Ein weiterer, mit viel Wohlwollen, durchschnittlicher Streifen des Streamingdienstes. Jack Black gibt zwar alles, aber das reicht halt auch nicht, um den Film zu retten. Einziges Highlight ist Jason Schwartzman an der Flöte. Der geht richtig ab. Sonst aber leider nichts so wirklich in dem Streifen.

Insgesamt: 17

Rewatches: 3

Schrott: 5

Bei den Serien gab es die zweite und leider wohl auch letzte Staffel „Dirk Gentlys Holistic Detective Agency“, die wieder ein großer Spaß war, auch wenn mir die Story weniger gefallen hat, als in der ersten Staffel.

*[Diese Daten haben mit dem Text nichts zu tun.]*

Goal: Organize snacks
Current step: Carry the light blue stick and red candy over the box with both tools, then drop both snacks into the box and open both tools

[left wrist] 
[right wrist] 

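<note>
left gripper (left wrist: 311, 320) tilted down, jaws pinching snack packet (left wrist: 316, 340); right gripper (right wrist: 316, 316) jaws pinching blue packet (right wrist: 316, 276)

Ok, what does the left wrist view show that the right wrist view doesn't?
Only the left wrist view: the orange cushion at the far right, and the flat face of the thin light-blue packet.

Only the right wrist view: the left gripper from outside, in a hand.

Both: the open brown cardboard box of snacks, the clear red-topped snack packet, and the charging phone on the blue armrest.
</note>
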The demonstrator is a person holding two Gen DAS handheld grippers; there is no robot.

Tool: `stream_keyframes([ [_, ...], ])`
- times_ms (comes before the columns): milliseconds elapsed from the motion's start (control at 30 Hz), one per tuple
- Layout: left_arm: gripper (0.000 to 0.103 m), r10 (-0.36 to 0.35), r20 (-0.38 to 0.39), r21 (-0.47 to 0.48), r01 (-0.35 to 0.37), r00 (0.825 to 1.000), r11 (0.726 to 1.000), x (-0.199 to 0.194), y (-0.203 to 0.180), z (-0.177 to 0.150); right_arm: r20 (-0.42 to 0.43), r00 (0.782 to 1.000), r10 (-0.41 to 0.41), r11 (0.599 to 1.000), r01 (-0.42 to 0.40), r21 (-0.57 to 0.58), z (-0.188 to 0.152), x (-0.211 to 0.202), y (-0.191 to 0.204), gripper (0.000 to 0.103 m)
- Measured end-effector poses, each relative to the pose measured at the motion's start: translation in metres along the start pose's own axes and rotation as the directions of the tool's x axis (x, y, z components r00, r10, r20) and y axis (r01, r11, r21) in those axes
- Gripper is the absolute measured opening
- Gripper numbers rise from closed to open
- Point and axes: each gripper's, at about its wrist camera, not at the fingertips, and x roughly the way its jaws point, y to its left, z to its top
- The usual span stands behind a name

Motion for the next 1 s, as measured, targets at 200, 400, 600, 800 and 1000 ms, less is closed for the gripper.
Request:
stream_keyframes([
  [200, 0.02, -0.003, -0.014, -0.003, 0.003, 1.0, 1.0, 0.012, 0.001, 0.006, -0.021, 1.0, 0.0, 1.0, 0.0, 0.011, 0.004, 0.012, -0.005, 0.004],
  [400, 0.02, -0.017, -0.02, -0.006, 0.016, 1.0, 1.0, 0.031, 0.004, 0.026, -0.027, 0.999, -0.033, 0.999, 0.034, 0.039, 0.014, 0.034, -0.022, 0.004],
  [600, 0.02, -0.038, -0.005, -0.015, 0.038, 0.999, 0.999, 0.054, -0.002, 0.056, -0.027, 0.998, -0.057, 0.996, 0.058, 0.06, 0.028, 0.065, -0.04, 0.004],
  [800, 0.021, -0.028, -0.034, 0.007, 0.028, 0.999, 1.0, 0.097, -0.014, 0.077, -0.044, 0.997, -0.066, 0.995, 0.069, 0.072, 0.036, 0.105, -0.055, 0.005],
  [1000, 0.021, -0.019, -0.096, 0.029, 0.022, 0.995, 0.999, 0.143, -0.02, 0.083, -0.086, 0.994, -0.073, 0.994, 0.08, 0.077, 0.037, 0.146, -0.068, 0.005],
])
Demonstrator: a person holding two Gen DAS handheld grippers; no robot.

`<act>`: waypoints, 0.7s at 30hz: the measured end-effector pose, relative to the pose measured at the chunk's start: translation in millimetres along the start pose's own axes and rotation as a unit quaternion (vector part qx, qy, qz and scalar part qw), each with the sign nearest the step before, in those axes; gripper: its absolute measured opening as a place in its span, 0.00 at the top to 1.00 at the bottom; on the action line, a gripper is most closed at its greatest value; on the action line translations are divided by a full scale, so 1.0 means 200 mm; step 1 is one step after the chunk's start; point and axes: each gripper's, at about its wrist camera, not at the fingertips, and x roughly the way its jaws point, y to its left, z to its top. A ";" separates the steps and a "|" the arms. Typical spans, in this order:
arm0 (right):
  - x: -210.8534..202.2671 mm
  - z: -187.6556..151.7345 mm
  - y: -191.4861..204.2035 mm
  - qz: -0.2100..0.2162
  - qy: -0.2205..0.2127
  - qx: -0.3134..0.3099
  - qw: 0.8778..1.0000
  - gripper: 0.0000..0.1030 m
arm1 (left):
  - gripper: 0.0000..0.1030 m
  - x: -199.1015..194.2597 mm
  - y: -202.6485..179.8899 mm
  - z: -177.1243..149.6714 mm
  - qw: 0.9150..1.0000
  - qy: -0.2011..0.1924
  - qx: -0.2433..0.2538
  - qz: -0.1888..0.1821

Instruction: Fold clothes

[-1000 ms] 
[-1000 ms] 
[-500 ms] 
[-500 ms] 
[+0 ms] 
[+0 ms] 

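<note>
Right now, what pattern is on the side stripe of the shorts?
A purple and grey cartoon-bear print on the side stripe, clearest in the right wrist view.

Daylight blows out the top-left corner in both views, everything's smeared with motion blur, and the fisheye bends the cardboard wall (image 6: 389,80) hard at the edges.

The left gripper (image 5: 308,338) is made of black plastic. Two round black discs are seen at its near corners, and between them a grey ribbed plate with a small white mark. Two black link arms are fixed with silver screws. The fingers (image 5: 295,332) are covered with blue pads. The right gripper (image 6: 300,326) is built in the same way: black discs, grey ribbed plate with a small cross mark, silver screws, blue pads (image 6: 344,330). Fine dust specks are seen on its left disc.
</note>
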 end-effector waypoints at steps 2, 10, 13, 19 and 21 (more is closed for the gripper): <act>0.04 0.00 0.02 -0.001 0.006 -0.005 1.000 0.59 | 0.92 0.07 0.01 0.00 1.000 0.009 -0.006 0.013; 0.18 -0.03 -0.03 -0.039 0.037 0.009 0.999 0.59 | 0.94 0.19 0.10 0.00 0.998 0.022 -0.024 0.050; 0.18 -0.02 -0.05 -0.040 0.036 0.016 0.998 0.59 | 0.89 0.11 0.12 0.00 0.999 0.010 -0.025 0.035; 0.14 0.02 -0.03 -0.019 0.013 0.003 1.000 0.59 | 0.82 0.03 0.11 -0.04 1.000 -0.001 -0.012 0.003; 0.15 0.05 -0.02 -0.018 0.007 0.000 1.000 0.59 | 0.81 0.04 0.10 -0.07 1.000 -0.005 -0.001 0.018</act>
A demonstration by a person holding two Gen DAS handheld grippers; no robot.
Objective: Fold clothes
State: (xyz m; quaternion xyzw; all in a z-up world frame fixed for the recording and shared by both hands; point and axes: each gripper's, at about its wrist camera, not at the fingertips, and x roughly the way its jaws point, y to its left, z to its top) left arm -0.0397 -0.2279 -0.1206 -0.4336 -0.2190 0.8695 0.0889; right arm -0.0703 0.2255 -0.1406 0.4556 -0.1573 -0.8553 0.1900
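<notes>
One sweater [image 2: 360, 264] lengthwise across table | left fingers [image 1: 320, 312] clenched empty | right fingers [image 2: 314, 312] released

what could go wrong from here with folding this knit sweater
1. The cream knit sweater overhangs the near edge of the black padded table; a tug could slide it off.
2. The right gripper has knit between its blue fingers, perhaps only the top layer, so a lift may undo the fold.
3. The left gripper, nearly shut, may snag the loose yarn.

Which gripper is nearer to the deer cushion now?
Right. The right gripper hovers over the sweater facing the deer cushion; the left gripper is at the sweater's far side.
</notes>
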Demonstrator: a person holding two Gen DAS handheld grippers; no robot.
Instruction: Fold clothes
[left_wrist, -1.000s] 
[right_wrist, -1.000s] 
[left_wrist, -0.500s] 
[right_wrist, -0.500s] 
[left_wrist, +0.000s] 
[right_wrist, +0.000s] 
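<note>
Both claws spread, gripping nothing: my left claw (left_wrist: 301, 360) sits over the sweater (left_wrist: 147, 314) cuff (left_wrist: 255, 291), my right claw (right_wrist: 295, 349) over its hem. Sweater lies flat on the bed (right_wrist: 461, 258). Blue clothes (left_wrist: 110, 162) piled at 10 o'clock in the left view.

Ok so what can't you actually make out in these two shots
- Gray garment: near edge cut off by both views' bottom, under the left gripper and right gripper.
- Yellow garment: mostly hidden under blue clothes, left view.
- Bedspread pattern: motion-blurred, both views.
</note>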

Und dann noch die achte Staffel „Shameless“, die ebenfalls wieder gut war, auch wenn mir teils die Figuren etwas zu sehr in den immer gleichen Handlungen fest hängen. Dafür hat man für andere dann doch immer noch neue Ideen, die auch immer irgendwie organisch und nicht aufgezwungen wirken. Man sollte aber vielleicht langsam mal zumindest ein Ende anstreben, auf das man hinarbeiten kann. Es grenzt ohnehin an ein Wunder, dass man auch nach acht Jahren immer noch so eine tolle Serie fabriziert.